[[ ENTRIES PROVIDED, beginning ]]

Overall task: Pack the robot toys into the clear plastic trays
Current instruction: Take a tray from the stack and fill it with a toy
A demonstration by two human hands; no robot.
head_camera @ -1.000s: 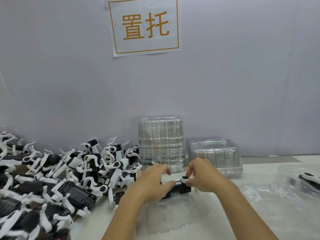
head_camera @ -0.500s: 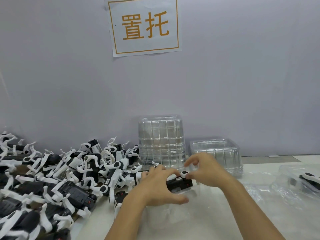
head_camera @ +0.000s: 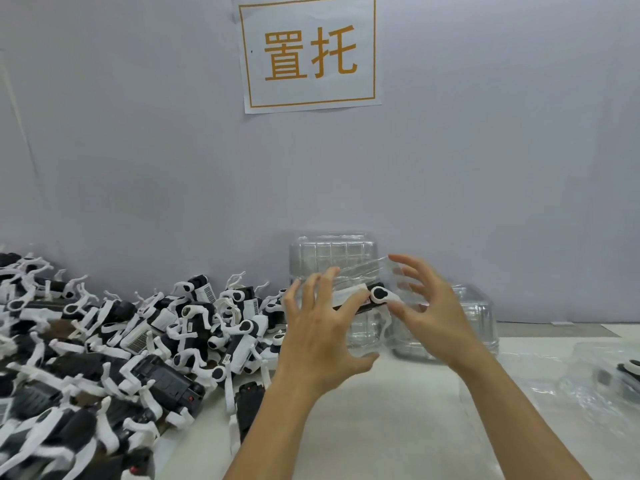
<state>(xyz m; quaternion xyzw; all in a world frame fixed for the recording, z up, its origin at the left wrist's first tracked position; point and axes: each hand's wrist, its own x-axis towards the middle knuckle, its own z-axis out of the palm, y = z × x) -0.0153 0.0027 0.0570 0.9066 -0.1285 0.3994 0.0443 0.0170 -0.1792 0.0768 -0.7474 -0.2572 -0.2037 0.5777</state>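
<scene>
Head view: two hands' spread fingers (head_camera: 408,271) hold one robot toy (head_camera: 375,296) in one clear tray (head_camera: 363,271).

White table (head_camera: 398,420) against the wall. Left side: big heap of black-and-white robot toys (head_camera: 114,348). Back centre: tall stack of clear trays (head_camera: 332,254), shorter stack (head_camera: 464,323) just beside it; loose plastic packs (head_camera: 595,375) far right.

Left hand (head_camera: 320,336) and right hand (head_camera: 427,311), fingers spread, hold a robot toy (head_camera: 375,297) in a clear tray (head_camera: 363,271) above the table (head_camera: 398,427).
</scene>
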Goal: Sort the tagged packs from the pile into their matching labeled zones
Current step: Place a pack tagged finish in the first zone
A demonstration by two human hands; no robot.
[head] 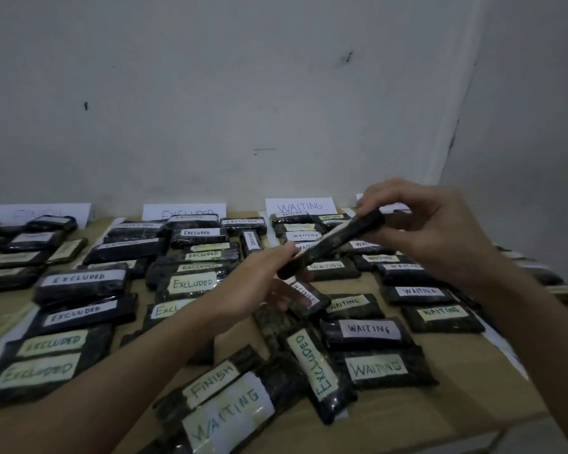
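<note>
Now both hands hold one dark pack [333, 241] above the table [440, 417], the right hand [420, 224] pinching its two o'clock end, the left hand [263, 283] gripping its eight o'clock end, over the waiting packs [369, 330].

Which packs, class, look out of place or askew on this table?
The near pile lies crooked: packs tagged FINISH, WAITING and EXCLUDED overlap at angles, unsorted, beside the neat WAITING rows. Both hands hold another pack tilted above the table.
</note>
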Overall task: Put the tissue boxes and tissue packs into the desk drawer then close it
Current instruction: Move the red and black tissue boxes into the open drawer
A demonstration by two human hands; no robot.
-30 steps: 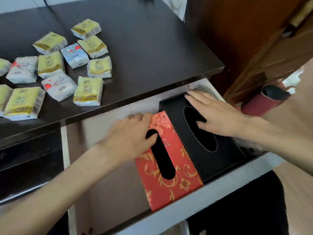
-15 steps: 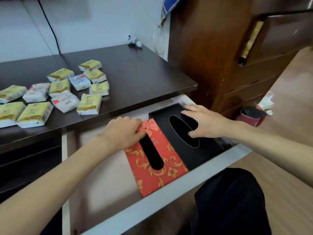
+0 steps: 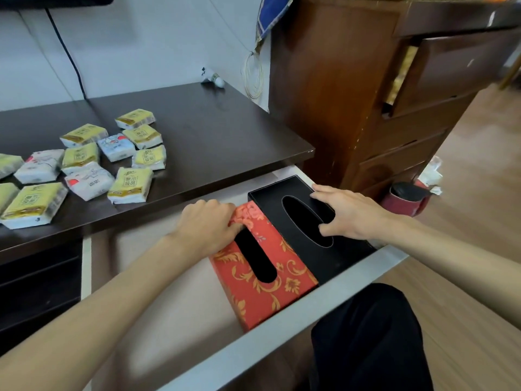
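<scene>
Head view: both boxes sit side by side in the open drawer [image 3: 282, 328], lower centre of frame, packed to its right end, probably to leave the left floor free for the packs. Left hand [image 3: 205, 230] lies on the red floral tissue box [image 3: 265, 272], fingers curled over its far end, thumb near the slot; looks like nudging it against its neighbour. Right hand [image 3: 349, 215] rests flat on the black tissue box [image 3: 304, 221], fingers spread wide, gripping nothing. Tissue packs [image 3: 84, 165] are on the desk top [image 3: 225, 142], left of frame, none in the drawer yet.

Hidden: left-hand fingertips, box sides below the drawer front, drawer back under the desk. Leftmost packs are cut off, so no count. Pack print unreadable.
</scene>
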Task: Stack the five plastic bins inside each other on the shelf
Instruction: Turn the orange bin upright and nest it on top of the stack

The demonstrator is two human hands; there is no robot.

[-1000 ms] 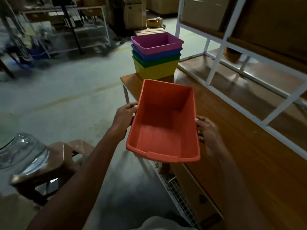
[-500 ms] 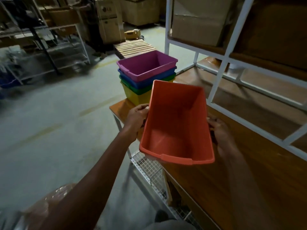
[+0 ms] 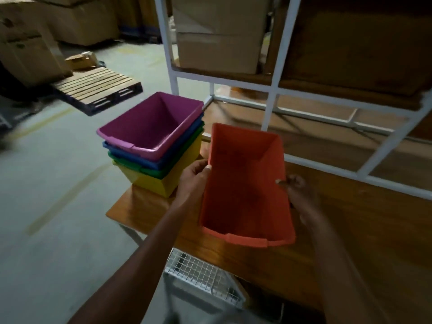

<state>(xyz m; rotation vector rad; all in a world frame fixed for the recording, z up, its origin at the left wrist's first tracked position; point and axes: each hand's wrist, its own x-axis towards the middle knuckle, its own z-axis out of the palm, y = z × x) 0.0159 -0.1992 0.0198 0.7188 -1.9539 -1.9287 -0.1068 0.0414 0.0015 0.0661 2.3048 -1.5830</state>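
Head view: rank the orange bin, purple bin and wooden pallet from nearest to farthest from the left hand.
1. Orange bin: held in the left hand grip, on its right.
2. Purple bin: top of the stack, just beyond the hand.
3. Wooden pallet: on the floor, far left.

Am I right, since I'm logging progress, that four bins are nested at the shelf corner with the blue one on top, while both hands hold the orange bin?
Not quite. The head view shows the purple bin on top of the nested stack; the blue bin sits directly beneath it. The rest holds: four are nested at the wooden shelf corner, and the left hand and right hand hold the orange bin.
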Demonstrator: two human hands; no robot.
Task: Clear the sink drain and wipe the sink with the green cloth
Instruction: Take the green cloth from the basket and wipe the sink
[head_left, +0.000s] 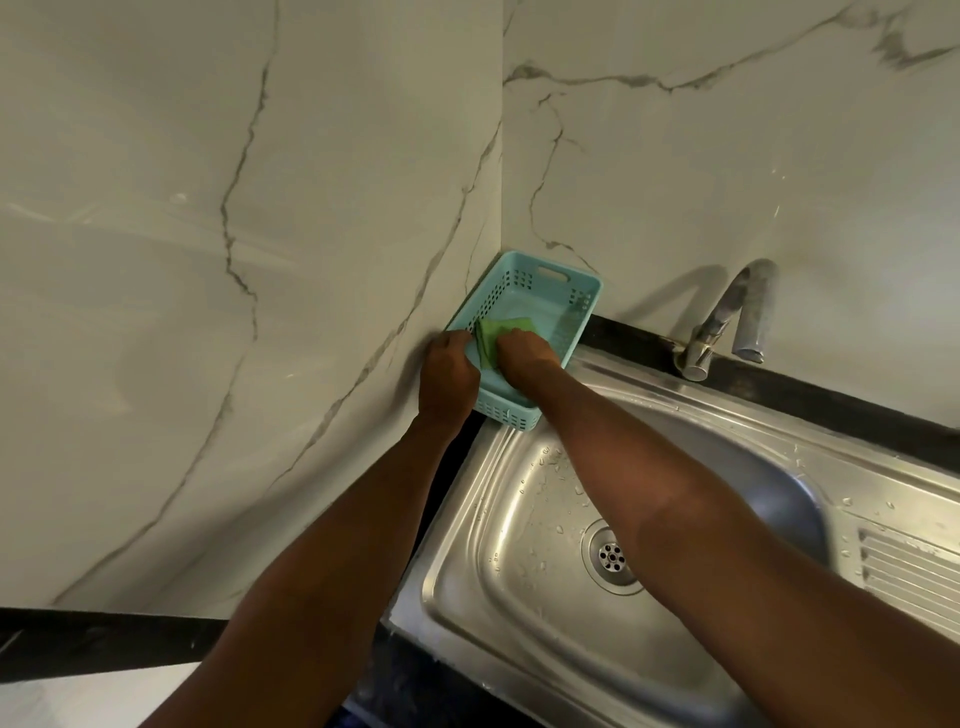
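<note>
A folded green cloth (500, 328) lies inside a light blue perforated basket (566, 291) that stands in the corner at the sink's far left. My right hand (524, 353) reaches into the basket and rests on the cloth, its fingers hidden underneath. My left hand (447, 371) grips the basket's left rim beside the cloth. Below them is the steel sink (498, 525), its bowl wet with droplets. The round drain (612, 557) shows an open strainer with nothing visible on it; my right forearm covers its right side.
A metal tap (727, 319) stands at the back behind the sink on a black counter strip (810, 395). White marble walls (260, 260) meet in the corner behind the basket. A ribbed draining board (914, 571) lies to the right of the bowl.
</note>
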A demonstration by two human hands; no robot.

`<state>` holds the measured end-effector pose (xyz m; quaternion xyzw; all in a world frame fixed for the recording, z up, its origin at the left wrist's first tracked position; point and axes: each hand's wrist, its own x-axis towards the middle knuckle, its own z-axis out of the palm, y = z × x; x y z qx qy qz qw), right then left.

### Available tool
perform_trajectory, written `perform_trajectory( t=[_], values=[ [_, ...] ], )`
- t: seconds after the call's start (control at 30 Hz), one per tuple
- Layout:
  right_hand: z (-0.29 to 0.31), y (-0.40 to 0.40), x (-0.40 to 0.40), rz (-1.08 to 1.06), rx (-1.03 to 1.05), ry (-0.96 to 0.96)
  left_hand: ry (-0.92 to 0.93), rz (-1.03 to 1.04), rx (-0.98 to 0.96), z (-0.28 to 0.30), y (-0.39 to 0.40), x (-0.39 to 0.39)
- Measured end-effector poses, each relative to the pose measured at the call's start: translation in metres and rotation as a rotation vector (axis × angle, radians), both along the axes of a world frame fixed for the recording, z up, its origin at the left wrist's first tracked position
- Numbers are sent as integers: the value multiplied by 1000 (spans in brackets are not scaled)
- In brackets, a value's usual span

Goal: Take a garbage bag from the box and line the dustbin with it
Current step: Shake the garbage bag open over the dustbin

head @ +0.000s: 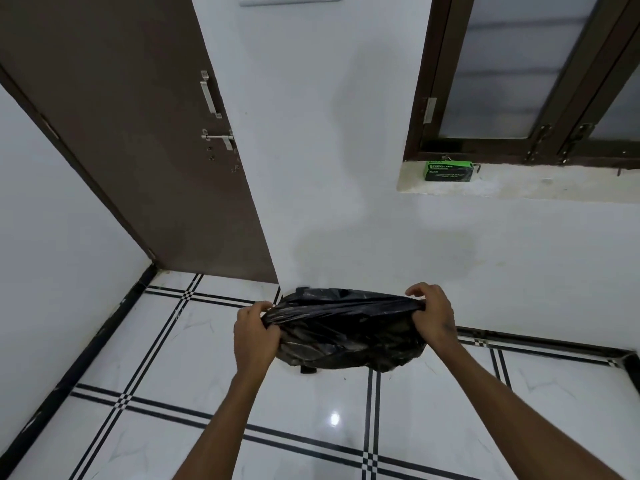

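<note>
The left hand (255, 336) and right hand (431, 315) each pinch one side of the thin black plastic garbage bag (341, 327), stretching its mouth wide over the almost hidden dustbin, probably to seat it around the rim

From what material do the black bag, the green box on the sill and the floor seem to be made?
Black bag: thin plastic film, glossy; it crumples and stretches between left hand and right hand.
Green box: probably printed cardboard, with sharp edges and a slight sheen.
Floor: polished tile, marble or ceramic; it mirrors a lamp.
</note>
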<state>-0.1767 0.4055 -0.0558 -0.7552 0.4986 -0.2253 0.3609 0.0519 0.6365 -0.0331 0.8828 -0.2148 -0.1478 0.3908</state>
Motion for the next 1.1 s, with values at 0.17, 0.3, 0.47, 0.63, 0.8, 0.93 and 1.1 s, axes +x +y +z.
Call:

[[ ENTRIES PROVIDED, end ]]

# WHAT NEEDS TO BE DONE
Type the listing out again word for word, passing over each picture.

# OUTPUT FOR THIS EXERCISE
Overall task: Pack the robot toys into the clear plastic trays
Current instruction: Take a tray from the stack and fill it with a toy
A demonstration by two human hands; no robot.
head_camera @ -1.000s: 
head_camera @ -0.500s: 
head_camera @ +0.000s: 
<state>(xyz m; quaternion xyzw; all in a world frame fixed for the recording, z up, its origin at the left wrist's first tracked position; point and axes: each hand's wrist, its own x-axis towards the middle knuckle, its own z-axis out of the palm, y = z × x) -0.0153 0.0027 0.0570 0.9066 -0.1285 0.3994 0.0443 0.0170 -0.1792 0.0768 -0.7474 -0.2572 -0.2037 0.5777</state>
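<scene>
Head view: two hands' spread fingers (head_camera: 408,271) hold one robot toy (head_camera: 375,296) in one clear tray (head_camera: 363,271).

White table (head_camera: 398,420) against the wall. Left side: big heap of black-and-white robot toys (head_camera: 114,348). Back centre: tall stack of clear trays (head_camera: 332,254), shorter stack (head_camera: 464,323) just beside it; loose plastic packs (head_camera: 595,375) far right.

Left hand (head_camera: 320,336) and right hand (head_camera: 427,311), fingers spread, hold a robot toy (head_camera: 375,297) in a clear tray (head_camera: 363,271) above the table (head_camera: 398,427).
</scene>
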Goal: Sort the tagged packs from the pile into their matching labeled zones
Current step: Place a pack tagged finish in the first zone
A demonstration by two human hands; no robot.
[head] 
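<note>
Now both hands hold one dark pack [333, 241] above the table [440, 417], the right hand [420, 224] pinching its two o'clock end, the left hand [263, 283] gripping its eight o'clock end, over the waiting packs [369, 330].

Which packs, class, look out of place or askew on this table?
The near pile lies crooked: packs tagged FINISH, WAITING and EXCLUDED overlap at angles, unsorted, beside the neat WAITING rows. Both hands hold another pack tilted above the table.
</note>
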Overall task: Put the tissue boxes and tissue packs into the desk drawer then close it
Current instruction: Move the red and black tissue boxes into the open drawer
A demonstration by two human hands; no robot.
-30 steps: 
-15 steps: 
+0 steps: 
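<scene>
Head view: both boxes sit side by side in the open drawer [image 3: 282, 328], lower centre of frame, packed to its right end, probably to leave the left floor free for the packs. Left hand [image 3: 205, 230] lies on the red floral tissue box [image 3: 265, 272], fingers curled over its far end, thumb near the slot; looks like nudging it against its neighbour. Right hand [image 3: 349, 215] rests flat on the black tissue box [image 3: 304, 221], fingers spread wide, gripping nothing. Tissue packs [image 3: 84, 165] are on the desk top [image 3: 225, 142], left of frame, none in the drawer yet.

Hidden: left-hand fingertips, box sides below the drawer front, drawer back under the desk. Leftmost packs are cut off, so no count. Pack print unreadable.
</scene>
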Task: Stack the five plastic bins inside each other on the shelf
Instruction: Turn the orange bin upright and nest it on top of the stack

The demonstrator is two human hands; there is no robot.

[-1000 ms] 
[-500 ms] 
[+0 ms] 

<state>(xyz m; rotation vector rad; all in a world frame fixed for the recording, z up, its origin at the left wrist's first tracked position; point and axes: each hand's wrist, its own x-axis towards the middle knuckle, its own z-axis out of the palm, y = z × x) 0.0159 -0.1992 0.0198 0.7188 -1.9539 -1.9287 -0.1068 0.0414 0.0015 0.0661 2.3048 -1.5830</state>
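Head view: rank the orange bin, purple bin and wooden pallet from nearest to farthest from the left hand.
1. Orange bin: held in the left hand grip, on its right.
2. Purple bin: top of the stack, just beyond the hand.
3. Wooden pallet: on the floor, far left.

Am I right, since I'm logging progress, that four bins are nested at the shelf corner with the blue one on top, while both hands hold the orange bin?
Not quite. The head view shows the purple bin on top of the nested stack; the blue bin sits directly beneath it. The rest holds: four are nested at the wooden shelf corner, and the left hand and right hand hold the orange bin.
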Demonstrator: two human hands; no robot.
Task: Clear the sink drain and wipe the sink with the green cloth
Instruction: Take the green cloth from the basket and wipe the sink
[head_left, +0.000s] 
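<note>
A folded green cloth (500, 328) lies inside a light blue perforated basket (566, 291) that stands in the corner at the sink's far left. My right hand (524, 353) reaches into the basket and rests on the cloth, its fingers hidden underneath. My left hand (447, 371) grips the basket's left rim beside the cloth. Below them is the steel sink (498, 525), its bowl wet with droplets. The round drain (612, 557) shows an open strainer with nothing visible on it; my right forearm covers its right side.
A metal tap (727, 319) stands at the back behind the sink on a black counter strip (810, 395). White marble walls (260, 260) meet in the corner behind the basket. A ribbed draining board (914, 571) lies to the right of the bowl.
</note>
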A demonstration by two human hands; no robot.

`<state>` holds the measured end-effector pose (xyz m; quaternion xyzw; all in a world frame fixed for the recording, z up, its origin at the left wrist's first tracked position; point and axes: each hand's wrist, its own x-axis towards the middle knuckle, its own z-axis out of the palm, y = z × x; x y z qx qy qz qw), right then left.

### Available tool
perform_trajectory, written `perform_trajectory( t=[_], values=[ [_, ...] ], )`
- t: seconds after the call's start (control at 30 Hz), one per tuple
- Layout:
  right_hand: z (-0.29 to 0.31), y (-0.40 to 0.40), x (-0.40 to 0.40), rz (-1.08 to 1.06), rx (-1.03 to 1.05), ry (-0.96 to 0.96)
  left_hand: ry (-0.92 to 0.93), rz (-1.03 to 1.04), rx (-0.98 to 0.96), z (-0.28 to 0.30), y (-0.39 to 0.40), x (-0.39 to 0.39)
- Measured end-effector poses, each relative to the pose measured at the call's start: translation in metres and rotation as a rotation vector (axis × angle, radians), both along the axes of a world frame fixed for the recording, z up, its origin at the left wrist's first tracked position
- Numbers are sent as integers: the value multiplied by 1000 (spans in brackets are not scaled)
- In brackets, a value's usual span

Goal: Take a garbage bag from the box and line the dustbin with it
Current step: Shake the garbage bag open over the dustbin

head @ +0.000s: 

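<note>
The left hand (255, 336) and right hand (431, 315) each pinch one side of the thin black plastic garbage bag (341, 327), stretching its mouth wide over the almost hidden dustbin, probably to seat it around the rim

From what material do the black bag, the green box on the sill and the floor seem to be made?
Black bag: thin plastic film, glossy; it crumples and stretches between left hand and right hand.
Green box: probably printed cardboard, with sharp edges and a slight sheen.
Floor: polished tile, marble or ceramic; it mirrors a lamp.
</note>
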<state>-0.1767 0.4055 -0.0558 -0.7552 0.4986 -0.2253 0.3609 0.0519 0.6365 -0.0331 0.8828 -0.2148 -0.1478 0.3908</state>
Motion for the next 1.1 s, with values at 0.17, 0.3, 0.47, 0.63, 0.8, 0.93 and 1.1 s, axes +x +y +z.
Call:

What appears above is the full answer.